With the pictures left out, retype exactly the lines below starting at the line that contains "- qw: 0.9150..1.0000" and ending at the line that contains "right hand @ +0".

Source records
"""

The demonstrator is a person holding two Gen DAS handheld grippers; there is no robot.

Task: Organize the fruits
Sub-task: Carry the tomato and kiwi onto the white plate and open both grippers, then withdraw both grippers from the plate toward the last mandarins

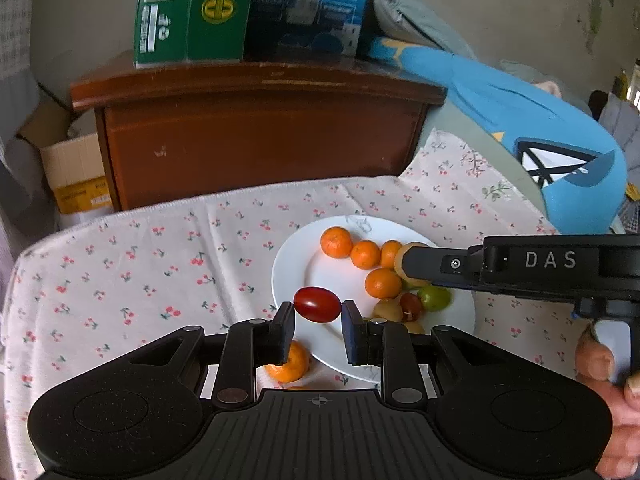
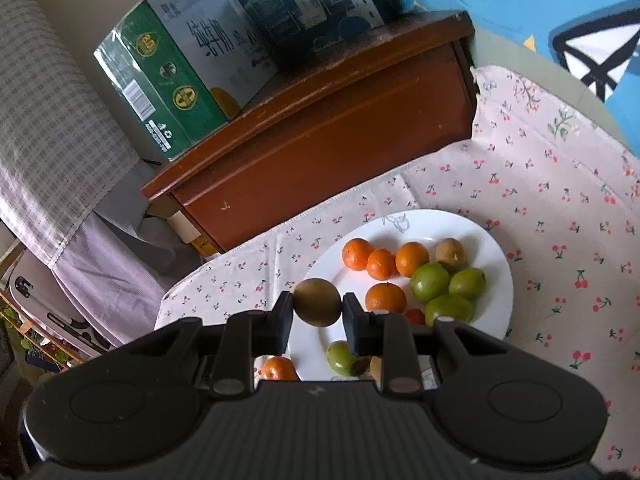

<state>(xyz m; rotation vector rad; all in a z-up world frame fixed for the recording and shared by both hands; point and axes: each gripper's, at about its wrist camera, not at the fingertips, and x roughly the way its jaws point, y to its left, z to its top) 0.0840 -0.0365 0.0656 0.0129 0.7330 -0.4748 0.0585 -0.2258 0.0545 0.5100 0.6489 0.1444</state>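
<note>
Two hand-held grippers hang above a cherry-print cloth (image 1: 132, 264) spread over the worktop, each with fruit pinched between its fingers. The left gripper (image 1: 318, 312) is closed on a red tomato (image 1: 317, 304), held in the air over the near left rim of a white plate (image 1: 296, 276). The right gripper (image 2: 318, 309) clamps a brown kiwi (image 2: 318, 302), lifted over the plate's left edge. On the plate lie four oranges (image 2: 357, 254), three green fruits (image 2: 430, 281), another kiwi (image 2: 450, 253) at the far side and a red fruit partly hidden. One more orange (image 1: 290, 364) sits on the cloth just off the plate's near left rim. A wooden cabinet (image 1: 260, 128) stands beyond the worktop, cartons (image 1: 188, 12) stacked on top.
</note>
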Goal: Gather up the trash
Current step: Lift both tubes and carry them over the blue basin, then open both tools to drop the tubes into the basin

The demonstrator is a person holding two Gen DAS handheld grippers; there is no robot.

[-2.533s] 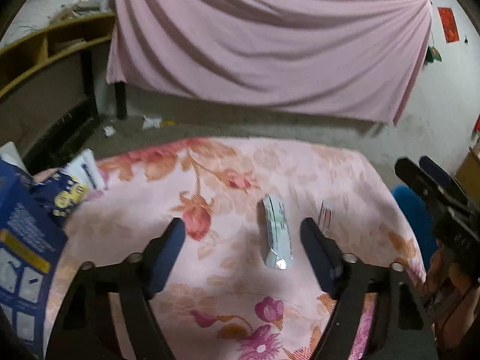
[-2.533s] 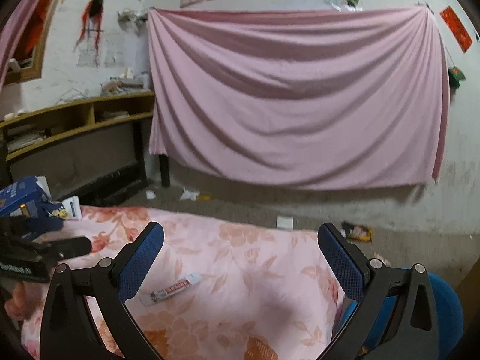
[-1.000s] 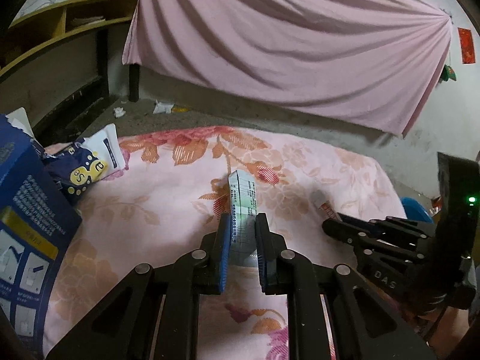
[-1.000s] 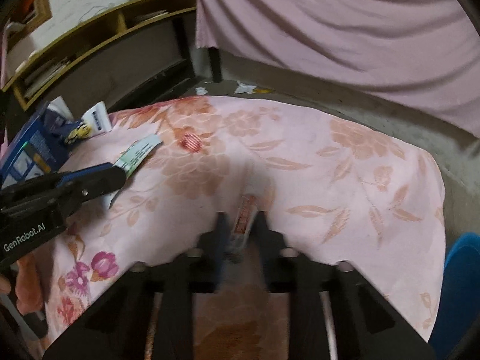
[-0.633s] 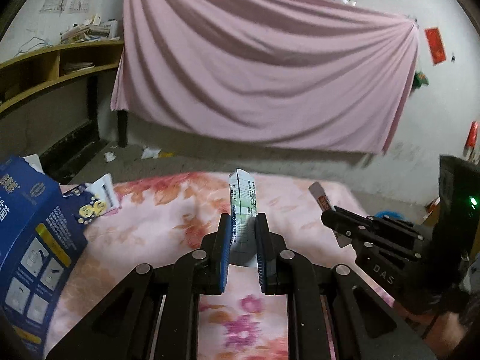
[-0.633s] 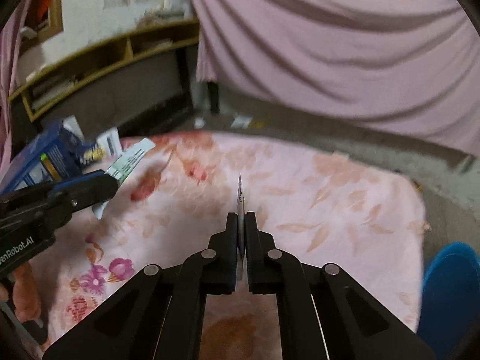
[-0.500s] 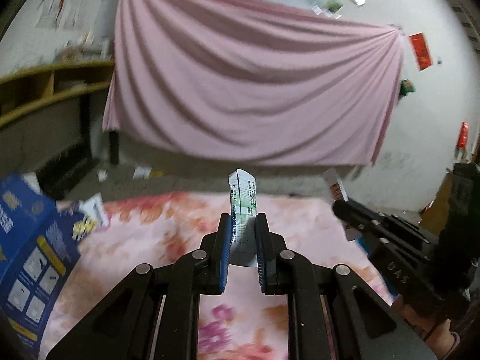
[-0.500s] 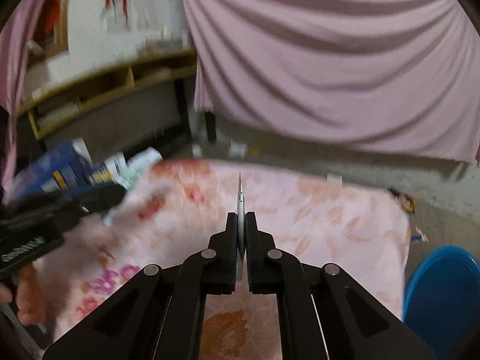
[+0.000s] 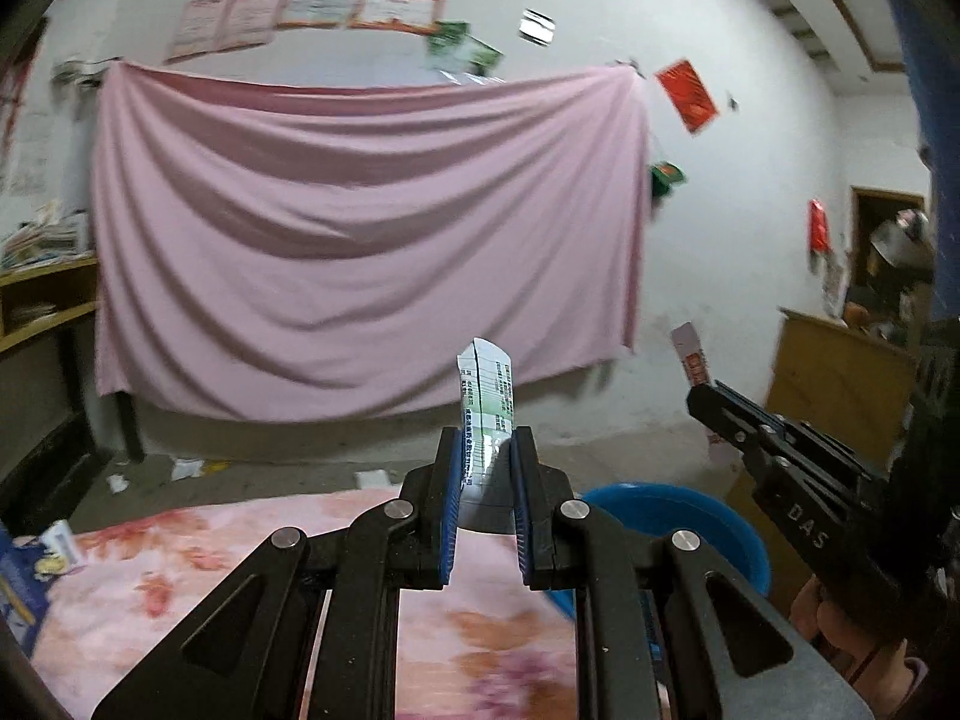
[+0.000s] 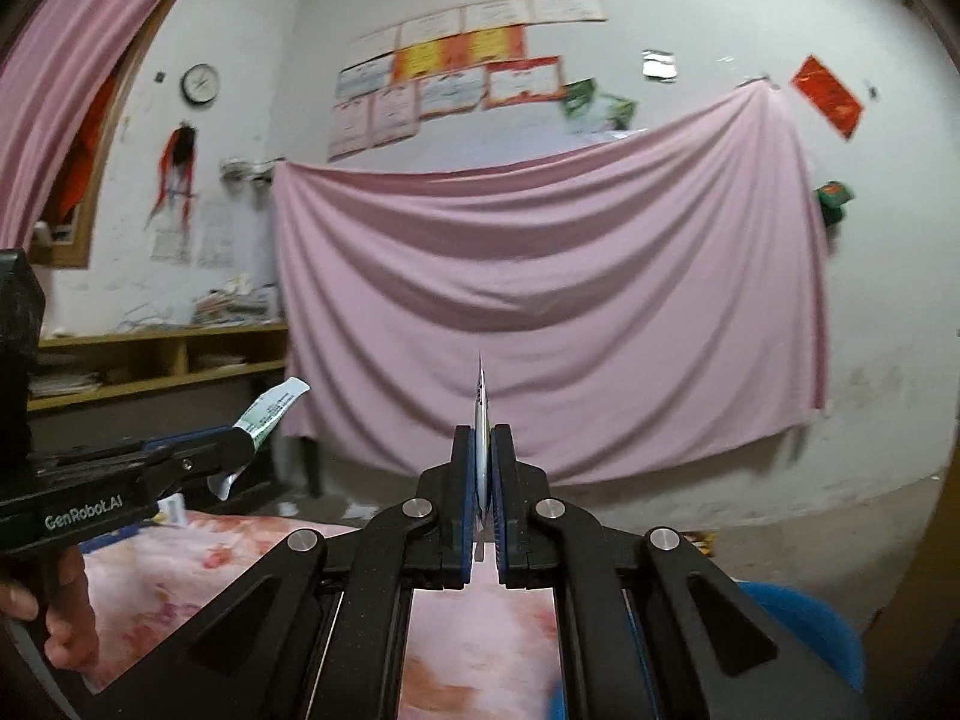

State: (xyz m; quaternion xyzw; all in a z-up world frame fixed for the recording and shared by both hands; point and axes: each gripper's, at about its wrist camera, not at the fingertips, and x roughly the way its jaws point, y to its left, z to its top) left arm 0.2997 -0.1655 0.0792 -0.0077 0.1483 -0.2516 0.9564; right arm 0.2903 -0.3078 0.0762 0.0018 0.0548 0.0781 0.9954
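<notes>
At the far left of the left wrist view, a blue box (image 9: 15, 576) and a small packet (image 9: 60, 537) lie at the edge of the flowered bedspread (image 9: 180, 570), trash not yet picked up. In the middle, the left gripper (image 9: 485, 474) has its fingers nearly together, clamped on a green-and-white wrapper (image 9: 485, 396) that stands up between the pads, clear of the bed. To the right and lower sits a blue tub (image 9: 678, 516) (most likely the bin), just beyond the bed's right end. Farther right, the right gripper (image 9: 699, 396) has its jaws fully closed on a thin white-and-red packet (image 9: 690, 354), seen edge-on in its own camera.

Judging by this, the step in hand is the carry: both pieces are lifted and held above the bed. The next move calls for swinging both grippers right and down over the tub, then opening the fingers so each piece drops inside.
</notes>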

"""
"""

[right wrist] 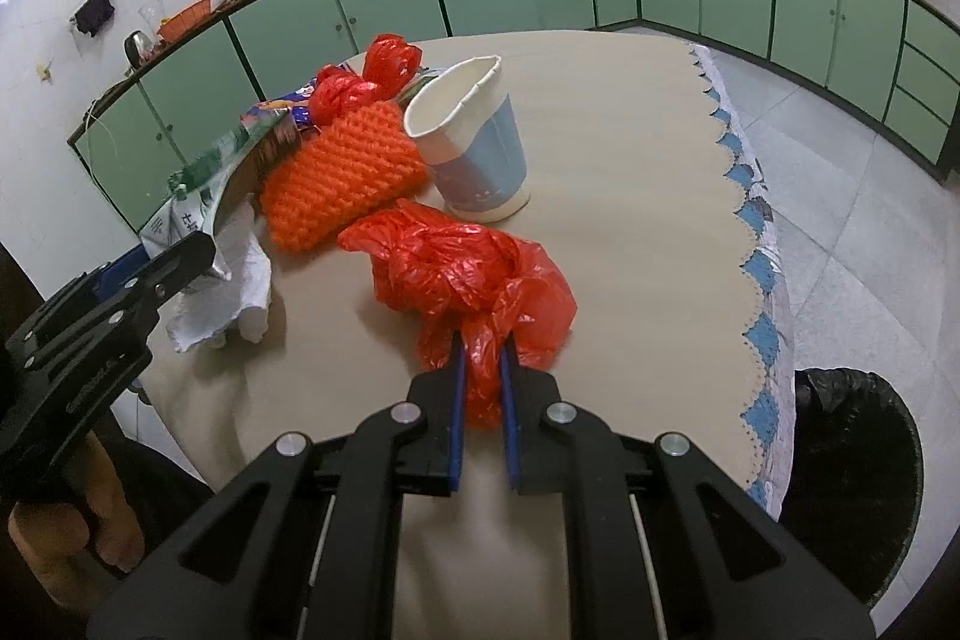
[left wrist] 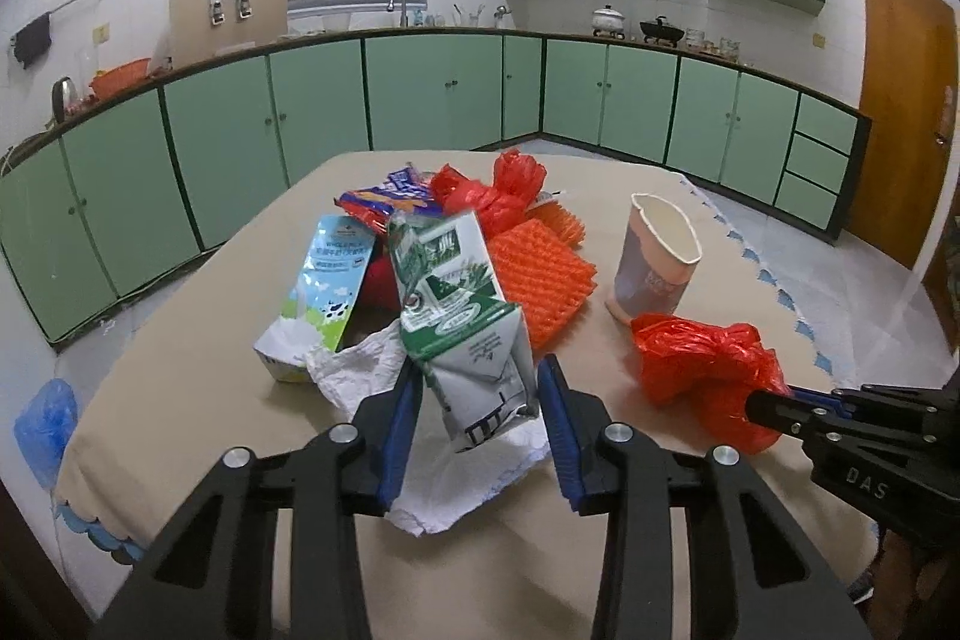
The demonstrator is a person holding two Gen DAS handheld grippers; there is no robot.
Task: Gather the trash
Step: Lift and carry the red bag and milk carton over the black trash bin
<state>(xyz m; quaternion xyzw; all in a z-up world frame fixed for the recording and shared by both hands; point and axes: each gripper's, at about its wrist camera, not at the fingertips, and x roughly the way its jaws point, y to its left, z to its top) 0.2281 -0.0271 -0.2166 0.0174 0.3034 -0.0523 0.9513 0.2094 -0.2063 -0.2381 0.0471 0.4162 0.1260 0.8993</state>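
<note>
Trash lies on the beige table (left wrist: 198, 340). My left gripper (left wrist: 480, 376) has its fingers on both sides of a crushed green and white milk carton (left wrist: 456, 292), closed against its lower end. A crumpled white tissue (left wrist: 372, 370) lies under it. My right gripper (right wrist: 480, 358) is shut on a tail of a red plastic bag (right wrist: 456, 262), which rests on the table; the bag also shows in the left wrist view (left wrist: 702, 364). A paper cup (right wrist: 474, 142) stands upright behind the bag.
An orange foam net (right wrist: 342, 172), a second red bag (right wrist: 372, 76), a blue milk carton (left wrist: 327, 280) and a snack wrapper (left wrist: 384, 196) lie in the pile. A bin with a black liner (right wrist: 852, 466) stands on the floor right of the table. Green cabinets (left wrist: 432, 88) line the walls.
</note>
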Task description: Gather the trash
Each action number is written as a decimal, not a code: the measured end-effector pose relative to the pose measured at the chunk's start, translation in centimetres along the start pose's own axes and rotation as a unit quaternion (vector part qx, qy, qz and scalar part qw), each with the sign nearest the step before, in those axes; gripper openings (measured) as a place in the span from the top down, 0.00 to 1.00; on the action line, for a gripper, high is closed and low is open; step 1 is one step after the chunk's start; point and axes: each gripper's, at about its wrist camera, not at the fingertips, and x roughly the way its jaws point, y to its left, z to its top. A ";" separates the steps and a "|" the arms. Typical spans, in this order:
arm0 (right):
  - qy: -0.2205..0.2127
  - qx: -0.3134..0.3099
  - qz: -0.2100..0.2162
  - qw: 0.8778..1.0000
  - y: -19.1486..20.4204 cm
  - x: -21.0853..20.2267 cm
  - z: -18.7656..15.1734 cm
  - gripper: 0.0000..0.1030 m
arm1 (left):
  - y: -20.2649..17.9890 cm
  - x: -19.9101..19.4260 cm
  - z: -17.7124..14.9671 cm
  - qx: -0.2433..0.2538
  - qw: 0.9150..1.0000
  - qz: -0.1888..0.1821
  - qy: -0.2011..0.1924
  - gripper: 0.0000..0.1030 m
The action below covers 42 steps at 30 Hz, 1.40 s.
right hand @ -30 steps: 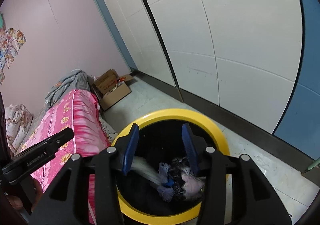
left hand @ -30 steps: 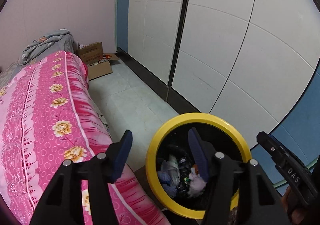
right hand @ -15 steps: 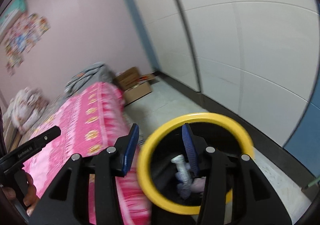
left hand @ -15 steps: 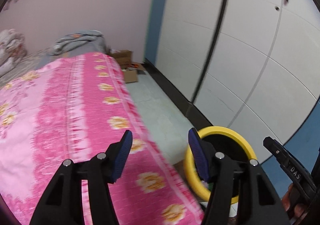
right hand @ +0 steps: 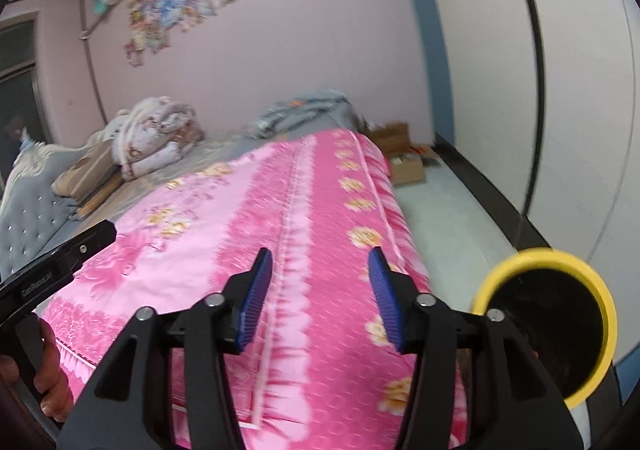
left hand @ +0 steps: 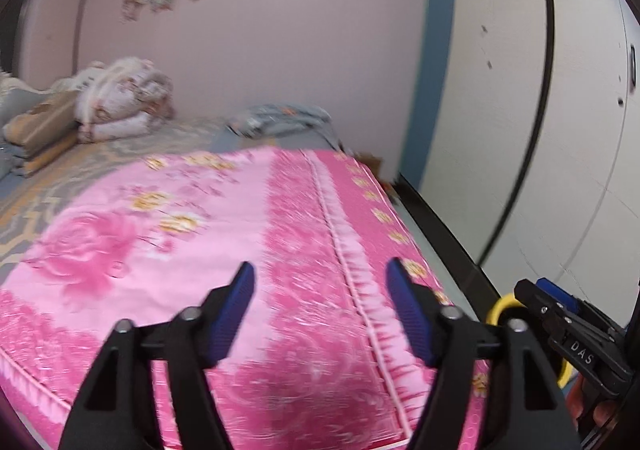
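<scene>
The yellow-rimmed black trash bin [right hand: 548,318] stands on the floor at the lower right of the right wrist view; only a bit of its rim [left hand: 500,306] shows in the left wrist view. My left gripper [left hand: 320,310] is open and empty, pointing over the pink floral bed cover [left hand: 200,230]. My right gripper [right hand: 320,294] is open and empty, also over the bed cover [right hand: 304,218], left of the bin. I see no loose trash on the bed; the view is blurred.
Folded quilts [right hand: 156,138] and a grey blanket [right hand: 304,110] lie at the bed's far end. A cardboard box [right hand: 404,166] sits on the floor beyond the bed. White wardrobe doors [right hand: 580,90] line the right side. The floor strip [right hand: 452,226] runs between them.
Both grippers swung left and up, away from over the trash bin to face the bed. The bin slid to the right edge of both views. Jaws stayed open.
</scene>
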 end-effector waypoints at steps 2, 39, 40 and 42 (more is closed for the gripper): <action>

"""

* Response for this exercise
  - qw: 0.9150..1.0000
  - qz: -0.1888..0.1821
  - qy: -0.2011..0.1924
  - gripper: 0.0000..0.1030 m
The action below covers 42 steps at 30 Hz, 1.40 s.
right hand @ -30 steps: 
left hand @ -30 steps: 
right hand @ -15 steps: 
left hand @ -15 steps: 
right hand @ +0 steps: 

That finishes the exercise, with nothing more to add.